Amanda-Users

Re: broken pipe (WAS: Re: timeout while waiting for REP)

2006-07-06 20:37:58
Subject: Re: broken pipe (WAS: Re: timeout while waiting for REP)
From: Paul Bijnens <paul.bijnens AT xplanation DOT com>
To: Cameron Matheson <cameron.matheson AT fjcomm DOT com>
Date: Fri, 07 Jul 2006 02:30:10 +0200
Cameron Matheson schreef:

Well, Changing the etimeout/estimate-method in amanda.conf definitely
helped, but now I'm getting a broken-pipe error.  Here's the excerpt
from this morning's e-mail:

  aspapp2.tonservices.com   /opt/webapp/images  lev 0  FAILED [data
  timeout]
  aspapp2.tonservices.com   /opt/webapp/images  lev 0  FAILED [dump to
  tape failed]

  taper: no split_diskbuffer specified: using fallback split size of 10240kb to 
buffer aspapp2.tonservices.com:/opt/webapp/images.0 in-memory
  taper: tape DailySet1012 kb 59249888 fm 25 [OK]

That looks bad... I looked up what split_diskbuffer was in the
amanda.conf manpage, but I'm not sure how setting that to anything
different would help me (I think I'll just let it use its default until
I understand it better).

When Amanda writes to tape, and it bumps into end of tape, it needs
to rewrite the whole chunk on the next tape  (because you cannot be
sure up to which byte did end up on tape, unless you write a filemark).

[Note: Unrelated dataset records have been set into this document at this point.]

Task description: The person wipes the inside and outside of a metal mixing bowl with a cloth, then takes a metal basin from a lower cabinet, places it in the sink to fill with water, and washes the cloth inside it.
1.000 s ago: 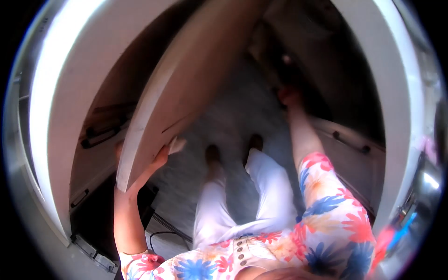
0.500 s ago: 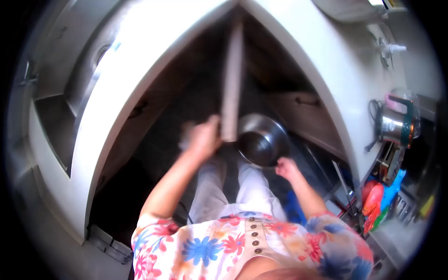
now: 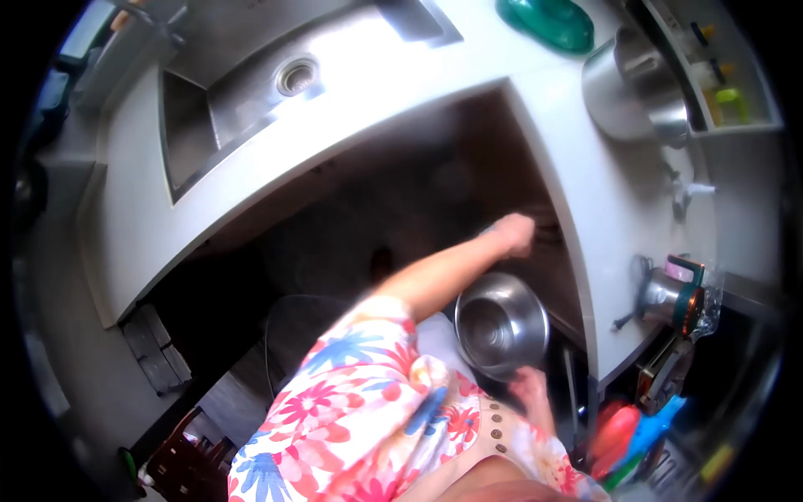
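A shiny steel pot (image 3: 500,325) is held in front of my body, its open mouth facing up and its inside bare. My right hand (image 3: 530,390) grips the pot's near rim, slightly blurred. My left arm reaches across to the right, beyond the pot. Its hand (image 3: 512,234) is closed in a fist against the dark cabinet front (image 3: 559,280) under the counter, beside what looks like a handle. Whether the fingers grip that handle is hidden.
A white counter (image 3: 556,125) curves around me, with a sink (image 3: 209,125) at the left. On its right part stand a large steel pot (image 3: 623,92), a green basin (image 3: 548,23) and a kettle (image 3: 669,297). Red and blue items (image 3: 615,435) sit at the lower right.
My left hand has left the pale upright board edge and moved right to the cabinet front. That board no longer shows. My view and body have turned; the pot stays in my right hand.
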Demonstrator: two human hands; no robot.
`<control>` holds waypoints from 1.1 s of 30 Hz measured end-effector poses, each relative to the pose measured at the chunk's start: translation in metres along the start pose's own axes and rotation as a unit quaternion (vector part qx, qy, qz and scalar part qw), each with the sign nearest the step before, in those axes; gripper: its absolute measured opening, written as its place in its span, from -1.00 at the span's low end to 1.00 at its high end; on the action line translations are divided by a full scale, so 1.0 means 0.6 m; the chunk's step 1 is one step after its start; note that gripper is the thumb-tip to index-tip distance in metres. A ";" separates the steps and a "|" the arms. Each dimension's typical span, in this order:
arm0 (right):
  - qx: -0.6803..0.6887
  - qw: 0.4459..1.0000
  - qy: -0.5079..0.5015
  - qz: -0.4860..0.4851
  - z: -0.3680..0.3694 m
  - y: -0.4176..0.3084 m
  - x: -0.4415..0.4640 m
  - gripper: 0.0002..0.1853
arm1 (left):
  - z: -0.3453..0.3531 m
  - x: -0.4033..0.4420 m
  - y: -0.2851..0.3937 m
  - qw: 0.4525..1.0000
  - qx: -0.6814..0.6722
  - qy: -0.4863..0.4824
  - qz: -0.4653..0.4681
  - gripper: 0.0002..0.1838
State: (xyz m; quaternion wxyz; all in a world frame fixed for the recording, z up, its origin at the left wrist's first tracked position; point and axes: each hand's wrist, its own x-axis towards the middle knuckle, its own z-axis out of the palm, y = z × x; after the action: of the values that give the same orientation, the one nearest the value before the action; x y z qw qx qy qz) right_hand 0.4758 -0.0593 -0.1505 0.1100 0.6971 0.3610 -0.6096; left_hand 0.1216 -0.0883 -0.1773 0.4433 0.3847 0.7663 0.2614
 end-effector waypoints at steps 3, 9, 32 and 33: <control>0.000 0.992 -0.086 -0.091 0.041 -0.058 -0.019 -0.89 | -0.086 -0.078 -0.036 0.999 0.041 0.009 0.034 -0.77; -0.092 0.930 -0.227 -0.275 0.154 -0.246 -0.139 -0.85 | -0.319 -0.374 -0.053 0.955 -0.237 0.176 -0.033 -0.73; -0.407 0.803 -0.283 -0.331 1.108 -0.503 -0.248 -0.89 | -0.647 -0.683 -0.490 0.513 -0.709 0.402 0.269 -0.67; -0.417 0.802 -0.291 -0.313 1.131 -0.495 -0.226 -0.88 | -0.649 -0.669 -0.504 0.500 -0.723 0.385 0.282 -0.69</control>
State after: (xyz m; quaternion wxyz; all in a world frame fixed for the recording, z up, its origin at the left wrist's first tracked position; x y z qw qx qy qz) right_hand -0.2358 -0.2999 -0.0975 0.2931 0.2230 0.7296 -0.5762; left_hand -0.2043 -0.6129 -0.0263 0.1307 -0.0129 0.2563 0.9576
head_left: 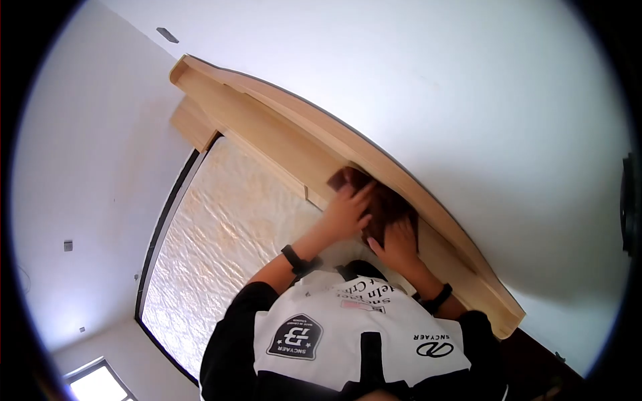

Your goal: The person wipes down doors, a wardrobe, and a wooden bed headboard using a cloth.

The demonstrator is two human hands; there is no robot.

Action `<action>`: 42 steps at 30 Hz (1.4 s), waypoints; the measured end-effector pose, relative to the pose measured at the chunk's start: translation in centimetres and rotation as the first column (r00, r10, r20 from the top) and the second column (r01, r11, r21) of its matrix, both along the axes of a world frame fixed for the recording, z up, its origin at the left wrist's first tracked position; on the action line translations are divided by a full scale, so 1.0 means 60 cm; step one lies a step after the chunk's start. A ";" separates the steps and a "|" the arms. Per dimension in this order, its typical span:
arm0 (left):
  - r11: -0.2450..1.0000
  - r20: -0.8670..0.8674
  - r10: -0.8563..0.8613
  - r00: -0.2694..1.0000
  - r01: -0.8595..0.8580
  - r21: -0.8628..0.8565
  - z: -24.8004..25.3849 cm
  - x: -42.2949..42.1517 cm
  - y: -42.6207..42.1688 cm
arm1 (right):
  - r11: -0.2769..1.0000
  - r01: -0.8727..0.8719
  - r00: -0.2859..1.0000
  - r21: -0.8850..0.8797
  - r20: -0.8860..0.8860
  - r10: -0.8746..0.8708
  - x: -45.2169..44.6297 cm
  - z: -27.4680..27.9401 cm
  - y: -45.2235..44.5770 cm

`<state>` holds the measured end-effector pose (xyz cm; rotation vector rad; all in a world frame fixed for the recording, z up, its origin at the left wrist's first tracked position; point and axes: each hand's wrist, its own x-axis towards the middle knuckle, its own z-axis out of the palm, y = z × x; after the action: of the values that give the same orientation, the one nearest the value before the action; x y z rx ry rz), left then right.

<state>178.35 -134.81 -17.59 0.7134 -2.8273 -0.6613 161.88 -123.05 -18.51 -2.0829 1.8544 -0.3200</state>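
Observation:
A dark brown cloth (384, 206) lies bunched on the ledge of a pale wooden headboard (287, 130). My left hand (346, 212) rests on the cloth's left part, fingers spread and slightly blurred. On its lower right part lies my right hand (399, 246), with the fingers stretched out flat and the thumb apart. Both hands touch the cloth from above, and neither is visibly closed around it. Each wrist carries a black band.
Below the headboard is a mattress (227, 234) in crinkled, shiny plastic wrap, set in a dark-edged frame. A small wooden bedside piece (194, 125) stands at the far end. A white wall (468, 100) rises behind the headboard. A window (100, 383) shows at lower left.

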 end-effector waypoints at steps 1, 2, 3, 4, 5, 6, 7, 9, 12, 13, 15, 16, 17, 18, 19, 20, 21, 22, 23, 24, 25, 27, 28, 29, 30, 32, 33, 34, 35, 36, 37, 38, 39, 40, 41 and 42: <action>0.987 -0.065 0.147 0.987 -0.151 -0.049 -0.008 0.026 -0.021 | 0.998 -0.046 0.998 -0.048 0.030 0.048 0.023 -0.002 -0.039; 0.950 -0.141 0.289 0.947 -0.301 -0.079 -0.013 0.053 -0.045 | 0.987 -0.063 0.996 -0.144 0.053 0.072 0.052 -0.010 -0.084; 0.929 -0.110 0.351 0.930 -0.361 -0.088 -0.012 0.088 -0.075 | 0.969 -0.079 0.993 -0.234 0.071 0.098 0.083 -0.016 -0.128; 0.905 -0.075 0.408 0.910 -0.414 -0.097 -0.013 0.121 -0.106 | 0.972 -0.071 0.994 -0.224 0.063 0.087 0.111 -0.012 -0.169; 0.888 -0.182 0.410 0.894 -0.437 -0.142 -0.021 0.144 -0.133 | 0.974 -0.077 0.993 -0.213 0.066 0.093 0.141 -0.007 -0.209; 0.871 -0.292 0.385 0.876 -0.449 -0.200 -0.028 0.163 -0.170 | 0.973 -0.066 0.994 -0.220 0.072 0.084 0.167 -0.007 -0.240; 0.877 -0.213 0.417 0.884 -0.452 -0.161 -0.042 0.175 -0.207 | 0.971 -0.019 0.997 -0.240 0.072 0.037 0.186 -0.014 -0.254; 0.896 -0.224 0.329 0.917 -0.378 -0.234 -0.067 0.177 -0.258 | 0.989 0.026 1.000 -0.146 -0.013 -0.028 0.200 -0.034 -0.282; 0.918 -0.254 0.232 0.939 -0.297 -0.262 -0.082 0.164 -0.253 | 0.965 0.204 0.974 -0.165 -0.063 -0.217 0.176 -0.039 -0.214; 0.955 -0.238 0.192 0.952 -0.237 -0.177 -0.084 0.173 -0.252 | 0.964 0.247 0.965 -0.103 -0.060 -0.254 0.183 -0.014 -0.189; 0.986 -0.260 0.072 0.963 -0.109 -0.130 -0.084 0.176 -0.229 | 0.936 0.330 0.940 -0.126 -0.047 -0.338 0.175 -0.023 -0.138; 0.986 -0.283 -0.024 0.959 -0.025 -0.167 -0.087 0.180 -0.218 | 0.941 0.312 0.946 -0.134 -0.047 -0.320 0.174 -0.027 -0.137; 0.986 -0.282 -0.011 0.959 -0.037 -0.164 -0.083 0.181 -0.210 | 0.926 0.342 0.934 -0.161 -0.051 -0.353 0.169 -0.035 -0.123; 0.992 -0.304 -0.056 0.951 0.017 -0.128 -0.071 0.162 -0.175 | 0.908 0.376 0.919 -0.187 -0.047 -0.390 0.152 -0.031 -0.093; 0.993 -0.336 -0.103 0.936 0.080 -0.082 -0.070 0.152 -0.163 | 0.909 0.377 0.919 -0.176 -0.052 -0.391 0.149 -0.039 -0.089; 0.993 -0.344 -0.104 0.933 0.081 -0.080 -0.074 0.142 -0.158 | 0.893 0.404 0.901 -0.201 -0.085 -0.426 0.147 -0.051 -0.092; 0.994 -0.376 -0.068 0.924 0.029 -0.107 -0.082 0.132 -0.157 | 0.875 0.424 0.881 -0.234 -0.118 -0.458 0.143 -0.053 -0.100; 0.993 -0.405 -0.026 0.914 -0.025 -0.120 -0.083 0.131 -0.156 | 0.879 0.417 0.882 -0.231 -0.131 -0.453 0.144 -0.052 -0.114; 0.990 -0.417 0.048 0.907 -0.098 -0.099 -0.088 0.146 -0.176 | 0.854 0.463 0.860 -0.239 -0.115 -0.498 0.170 -0.051 -0.140; 0.984 -0.398 0.137 0.907 -0.171 -0.050 -0.085 0.162 -0.197 | 0.826 0.508 0.837 -0.243 -0.089 -0.540 0.196 -0.052 -0.158; 0.969 -0.372 0.224 0.901 -0.246 -0.011 -0.078 0.173 -0.219 | 0.810 0.526 0.817 -0.258 -0.111 -0.566 0.214 -0.050 -0.171; 0.930 -0.428 0.343 0.836 -0.365 0.032 -0.055 0.198 -0.268 | 0.830 0.506 0.836 -0.234 -0.102 -0.539 0.234 -0.052 -0.178; 0.899 -0.384 0.398 0.833 -0.438 -0.018 -0.065 0.214 -0.298 | 0.834 0.493 0.847 -0.247 -0.084 -0.526 0.233 -0.052 -0.202; 0.864 -0.334 0.450 0.828 -0.499 -0.072 -0.075 0.235 -0.324 | 0.836 0.400 0.880 -0.375 -0.096 -0.464 0.237 -0.049 -0.215; 0.810 -0.371 0.487 0.791 -0.568 -0.149 -0.073 0.258 -0.348 | 0.838 0.406 0.884 -0.365 -0.074 -0.461 0.243 -0.042 -0.229; 0.740 -0.398 0.552 0.733 -0.651 -0.173 -0.070 0.292 -0.385 | 0.955 0.225 0.974 -0.193 0.012 -0.227 0.236 -0.029 -0.272; 0.717 -0.390 0.586 0.710 -0.679 -0.159 -0.069 0.304 -0.400 | 0.959 0.209 0.978 -0.190 0.010 -0.211 0.230 -0.027 -0.299; 0.692 -0.382 0.621 0.684 -0.708 -0.143 -0.069 0.318 -0.411 | 0.982 0.099 0.995 -0.162 0.027 -0.096 0.233 -0.024 -0.326; 0.650 -0.387 0.637 0.667 -0.734 -0.197 -0.073 0.333 -0.424 | 0.991 -0.012 0.999 -0.134 0.049 0.019 0.240 -0.024 -0.353; 0.603 -0.392 0.652 0.649 -0.757 -0.251 -0.076 0.347 -0.433 | 0.991 -0.031 0.998 -0.131 0.047 0.038 0.250 -0.031 -0.377; 0.599 -0.332 0.713 0.617 -0.783 -0.168 -0.070 0.357 -0.435 | 0.985 -0.075 0.995 -0.156 0.047 0.083 0.264 -0.040 -0.401; 0.587 -0.333 0.722 0.606 -0.792 -0.169 -0.066 0.359 -0.438 | 0.976 -0.116 0.991 -0.182 0.048 0.127 0.276 -0.049 -0.425; 0.561 -0.289 0.748 0.597 -0.802 -0.206 -0.066 0.354 -0.433 | 0.975 -0.127 0.989 -0.183 0.051 0.138 0.283 -0.051 -0.445; 0.541 -0.238 0.772 0.590 -0.805 -0.242 -0.067 0.357 -0.430 | 0.955 -0.151 0.980 -0.255 0.086 0.178 0.297 -0.050 -0.468; 0.581 -0.212 0.763 0.610 -0.792 -0.187 -0.069 0.359 -0.430 | 0.933 -0.167 0.969 -0.320 0.122 0.215 0.312 -0.051 -0.483; 0.585 -0.193 0.766 0.613 -0.790 -0.184 -0.071 0.365 -0.428 | 0.938 -0.163 0.968 -0.305 0.134 0.212 0.327 -0.049 -0.494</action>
<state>200.22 -160.51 -21.84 1.6555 -2.0784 -0.1499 181.49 -152.71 -21.44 -2.3232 1.5740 -0.7330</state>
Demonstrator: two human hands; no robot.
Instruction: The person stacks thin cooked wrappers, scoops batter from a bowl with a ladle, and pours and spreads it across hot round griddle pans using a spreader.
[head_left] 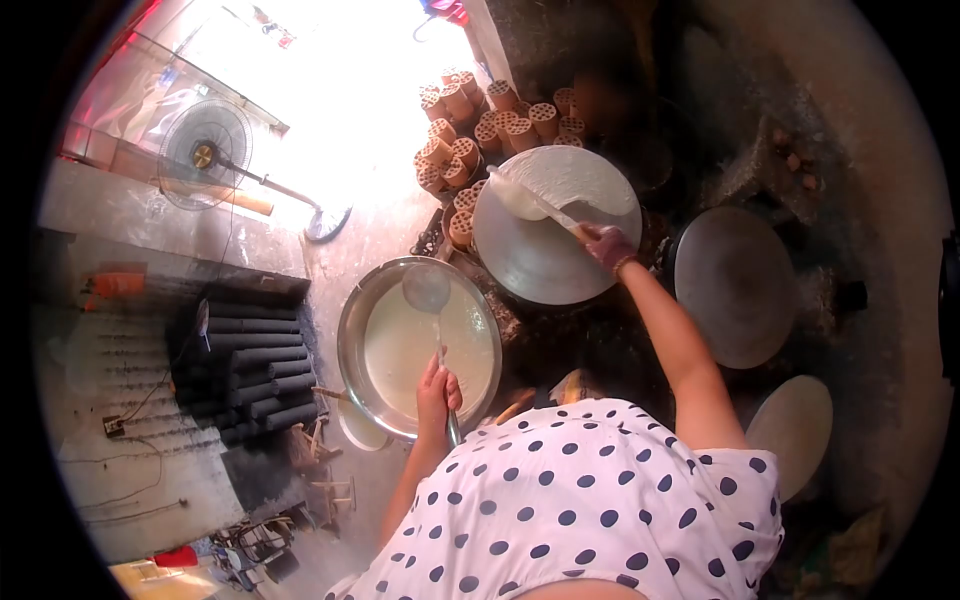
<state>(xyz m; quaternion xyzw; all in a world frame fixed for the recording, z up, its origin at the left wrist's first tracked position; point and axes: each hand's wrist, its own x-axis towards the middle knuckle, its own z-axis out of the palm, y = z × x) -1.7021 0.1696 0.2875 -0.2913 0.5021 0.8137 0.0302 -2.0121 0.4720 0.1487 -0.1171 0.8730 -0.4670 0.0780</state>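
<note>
My left hand (pixel 436 393) is closed round the handle of a ladle (pixel 427 289), whose round bowl hangs over a wide metal basin (pixel 350 375) of pale liquid batter (pixel 400 350). My right hand (pixel 608 247), in a dark reddish glove, grips the handle of a flat spreader (pixel 516 196). The spreader rests on a round metal griddle (pixel 540 265). White batter (pixel 570 170) covers the griddle's far part in a curved layer, while the near part shows bare grey metal.
Perforated clay-coloured cylinders (pixel 458 104) stand beyond the griddle. Another round griddle (pixel 735 288) is at the right, and a pale disc (pixel 795 435) below it. Black cylinders (pixel 262 365) are piled at the left, below a standing fan (pixel 204 155). A stool (pixel 338 495) stands lower left.
</note>
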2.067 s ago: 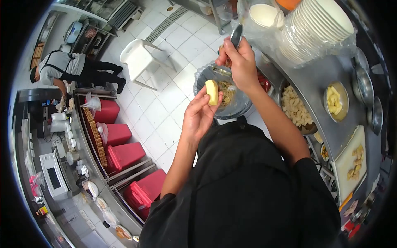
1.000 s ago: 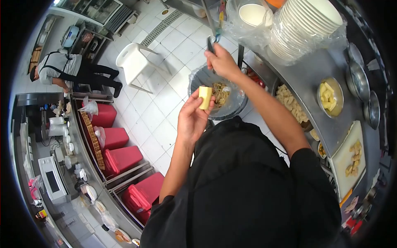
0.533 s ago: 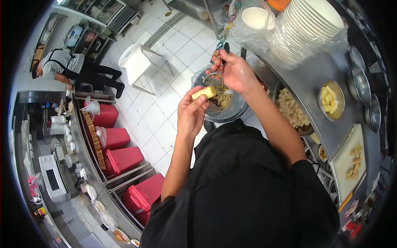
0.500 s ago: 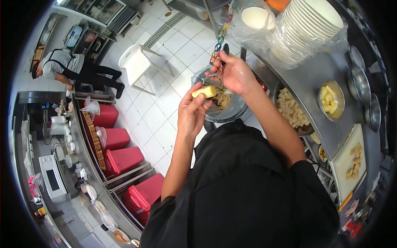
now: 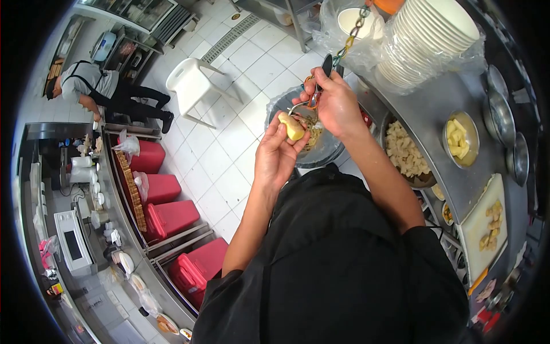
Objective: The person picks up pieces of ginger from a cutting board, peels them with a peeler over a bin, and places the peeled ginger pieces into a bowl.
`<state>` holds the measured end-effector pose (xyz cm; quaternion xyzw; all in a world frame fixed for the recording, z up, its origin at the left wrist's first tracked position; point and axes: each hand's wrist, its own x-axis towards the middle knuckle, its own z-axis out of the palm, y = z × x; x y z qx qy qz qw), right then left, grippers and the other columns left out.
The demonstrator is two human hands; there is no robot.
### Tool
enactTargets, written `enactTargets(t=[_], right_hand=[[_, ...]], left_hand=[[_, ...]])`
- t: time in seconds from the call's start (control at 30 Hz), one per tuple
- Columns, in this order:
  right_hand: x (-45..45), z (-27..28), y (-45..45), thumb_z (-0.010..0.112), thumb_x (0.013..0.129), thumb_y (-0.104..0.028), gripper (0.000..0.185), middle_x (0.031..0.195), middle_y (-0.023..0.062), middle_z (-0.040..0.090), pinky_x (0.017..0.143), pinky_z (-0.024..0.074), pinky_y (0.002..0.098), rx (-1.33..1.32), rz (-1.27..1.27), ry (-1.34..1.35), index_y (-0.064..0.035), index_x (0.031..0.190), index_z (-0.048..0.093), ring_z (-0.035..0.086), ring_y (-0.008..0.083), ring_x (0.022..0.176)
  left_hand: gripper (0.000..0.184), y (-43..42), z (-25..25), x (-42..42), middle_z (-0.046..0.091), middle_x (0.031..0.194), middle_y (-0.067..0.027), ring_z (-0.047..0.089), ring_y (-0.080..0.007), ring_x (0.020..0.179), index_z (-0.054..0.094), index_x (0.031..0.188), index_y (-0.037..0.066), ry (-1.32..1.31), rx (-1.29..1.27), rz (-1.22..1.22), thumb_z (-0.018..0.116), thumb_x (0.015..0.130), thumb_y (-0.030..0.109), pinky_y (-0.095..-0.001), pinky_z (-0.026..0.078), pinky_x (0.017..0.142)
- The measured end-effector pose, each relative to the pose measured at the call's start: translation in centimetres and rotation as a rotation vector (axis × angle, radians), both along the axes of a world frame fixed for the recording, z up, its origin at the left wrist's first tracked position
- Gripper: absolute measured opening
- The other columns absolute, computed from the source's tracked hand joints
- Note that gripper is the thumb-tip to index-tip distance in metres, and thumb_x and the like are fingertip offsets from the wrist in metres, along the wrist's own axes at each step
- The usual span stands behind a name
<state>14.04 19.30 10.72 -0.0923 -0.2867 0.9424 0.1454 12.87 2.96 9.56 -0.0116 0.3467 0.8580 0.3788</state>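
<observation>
My left hand point(image 5: 275, 156) holds a partly peeled potato point(image 5: 295, 132) in its fingertips; the lower side is smooth and yellow, and brownish skin shows on the upper side. My right hand point(image 5: 339, 110) is closed around a peeler point(image 5: 327, 65) with a dark handle, and its curved metal end lies close against the potato. A multicoloured chain point(image 5: 350, 40) runs from the peeler up towards the counter. Directly below both hands stands a bin point(image 5: 321, 157) lined with clear plastic, with peelings point(image 5: 312, 140) inside. Whether the blade touches the potato I cannot tell.
On the right-hand counter are stacked white bowls point(image 5: 427, 49), a metal bowl of yellow pieces point(image 5: 459, 140) and a cutting board point(image 5: 475, 243). A pot of pale chunks point(image 5: 405, 150) sits beside the bin. A white chair point(image 5: 192, 86) and another person point(image 5: 106, 89) are farther off.
My left hand has turned the potato, so its unpeeled skin now shows. My right hand and the peeler have shifted slightly right and down, and the chain has swung right.
</observation>
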Motion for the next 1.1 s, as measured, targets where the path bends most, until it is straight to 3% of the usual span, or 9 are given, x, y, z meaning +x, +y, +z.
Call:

The "tape_splitsize" indicates how large such a tapechunk ending with
a filemark will be.  In the worst case Amanda will loose that
amount of tapecapacity at the end of a tape.

That chunk needs to be buffered somewhere. If you're not using a holding disk, which would contain the complete dump file, then
Amanda can use some diskspace to buffer that chunk: some file in
the directory which you specify with "split_diskbuffer".

As a last resort it buffers the data in memory, in which case the tape
chunks now are only 10 Mbyte by default.

A good choice for directory as "split_diskbuffer" is your holdingdisk
directory.

And if your machine has plenty of RAM, then increase the 10 Mbyte "fallback_splitsize" too.

One remark:  Amanda reads from the diskbuffer with a mmap() as large
as the "tape_splitsize" value.  This means that you are limited with
your virtual memory how large that value can be.  If you specify it
too large, than Amanda will fall back to the fallback_splitsize, even
you have have 100 Gbyte free holdingdiskspace.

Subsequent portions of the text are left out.